GAUGAMELA, gracias a usted. Y LUIGI, no sea usted modesto. Ayer me estuve riendo en la Argos con sus definiciones de Sánchez Gordillo. Saludos.

Laslo a Sotavento dijo...

Hacía mucho tiempo que no paraba en estos lares.

Un gran placer leerle como siempre amigo mio.

Un abrazo.

Arturo dijo...

Leyden, Müntzer, Tkachev, Sánchez Gordillo, Llamazares,...

Fernando: habrás observado la rabiosa actualidad de los argumentos con los que el revolucionario "bienintencionado" seduce románticamente, con tal justificar sus acciones y aprovecharse de los demás.

El igualitarismo mal entendido ha hecho, y sigue haciendo, un daño terrible. Sin ir más lejos, en el mundo educativo. Cuando no se concibe como igualdad de oportunidades, sino como igualdad de resultados, elimina la excelencia en nombre de la equidad. Ambas están aseguradas si se entiende que cada cual debe llegar a dar lo mejor de sí mismo, sin que sea posible que los resultados sean los mismos, porque no todo el mundo tiene el mismo talento para aprovechar las mismas oportunidades. Claro que si discutes el asunto con un pedagogo logse-loe, acabas prefiriendo a Tkachev...

Un abrazo.

navarth dijo...

¡Hombre Laslo, cuánto tiempo!

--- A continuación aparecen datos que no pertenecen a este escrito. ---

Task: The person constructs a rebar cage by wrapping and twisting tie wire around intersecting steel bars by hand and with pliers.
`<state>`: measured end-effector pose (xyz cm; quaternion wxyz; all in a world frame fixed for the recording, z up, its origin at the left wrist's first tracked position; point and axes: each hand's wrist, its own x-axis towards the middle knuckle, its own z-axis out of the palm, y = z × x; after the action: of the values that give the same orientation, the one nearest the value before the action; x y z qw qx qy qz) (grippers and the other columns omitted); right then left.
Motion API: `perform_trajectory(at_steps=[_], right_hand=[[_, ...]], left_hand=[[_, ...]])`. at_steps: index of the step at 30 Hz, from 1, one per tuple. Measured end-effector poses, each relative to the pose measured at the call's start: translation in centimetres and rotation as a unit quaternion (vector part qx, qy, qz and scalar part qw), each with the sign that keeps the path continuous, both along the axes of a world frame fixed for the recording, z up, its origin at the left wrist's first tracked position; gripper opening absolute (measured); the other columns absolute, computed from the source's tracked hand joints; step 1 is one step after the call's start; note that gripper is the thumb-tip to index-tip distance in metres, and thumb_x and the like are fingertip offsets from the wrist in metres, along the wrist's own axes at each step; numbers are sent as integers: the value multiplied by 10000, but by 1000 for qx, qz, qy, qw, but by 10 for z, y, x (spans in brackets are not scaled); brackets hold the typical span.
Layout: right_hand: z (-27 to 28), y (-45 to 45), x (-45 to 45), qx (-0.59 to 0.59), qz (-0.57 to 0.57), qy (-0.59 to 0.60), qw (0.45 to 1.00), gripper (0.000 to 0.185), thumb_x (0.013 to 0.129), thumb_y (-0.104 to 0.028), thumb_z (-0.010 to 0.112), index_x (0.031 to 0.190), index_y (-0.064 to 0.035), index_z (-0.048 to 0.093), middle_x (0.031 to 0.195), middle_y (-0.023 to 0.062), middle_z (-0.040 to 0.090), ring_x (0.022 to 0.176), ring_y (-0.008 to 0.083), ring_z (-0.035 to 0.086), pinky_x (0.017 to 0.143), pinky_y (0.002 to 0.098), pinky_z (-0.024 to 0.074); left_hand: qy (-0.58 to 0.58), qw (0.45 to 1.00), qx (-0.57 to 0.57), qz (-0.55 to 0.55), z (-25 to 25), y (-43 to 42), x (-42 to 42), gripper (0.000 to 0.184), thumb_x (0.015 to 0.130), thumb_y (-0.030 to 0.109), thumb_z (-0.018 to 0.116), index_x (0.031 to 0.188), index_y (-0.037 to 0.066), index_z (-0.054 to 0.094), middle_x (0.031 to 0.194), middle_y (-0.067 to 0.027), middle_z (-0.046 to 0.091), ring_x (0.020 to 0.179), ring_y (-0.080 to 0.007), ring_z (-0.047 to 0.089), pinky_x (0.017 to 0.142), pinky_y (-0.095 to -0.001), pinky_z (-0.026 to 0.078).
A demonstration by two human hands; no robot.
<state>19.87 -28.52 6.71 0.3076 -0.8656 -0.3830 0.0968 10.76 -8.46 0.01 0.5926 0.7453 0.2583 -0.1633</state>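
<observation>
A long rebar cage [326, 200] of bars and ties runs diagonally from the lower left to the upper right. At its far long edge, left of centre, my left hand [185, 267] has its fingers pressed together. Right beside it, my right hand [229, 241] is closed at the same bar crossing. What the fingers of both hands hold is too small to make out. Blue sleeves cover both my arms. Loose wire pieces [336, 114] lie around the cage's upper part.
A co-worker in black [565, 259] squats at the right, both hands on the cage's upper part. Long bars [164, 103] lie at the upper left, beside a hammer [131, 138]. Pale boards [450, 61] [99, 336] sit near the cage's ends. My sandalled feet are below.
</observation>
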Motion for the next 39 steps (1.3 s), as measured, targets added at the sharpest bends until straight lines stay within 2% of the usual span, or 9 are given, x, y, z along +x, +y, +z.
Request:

Encantado de volver a verlo por aquí. Espero que las vacaciones estén siendo satisfactorias. Un abrazo.

navarth dijo...

Hola Arturo. Sí, sí, los argumentos populistas siguen siendo de total actualidad, y tipos como Gordillo o Llamazares reproducen errores de hace 140 años. Y es terrible comprobar que aún no existe en España el nivel cívico suficiente para reaccionar con alarma y desagrado a episodio como éstos, y que aún hay mucha gente que ve cierta justificación en el asunto. Muy penoso. Un abrazo.

yapoco dijo...

Santa paciencia la que tuvo el zar con todos estos populistas.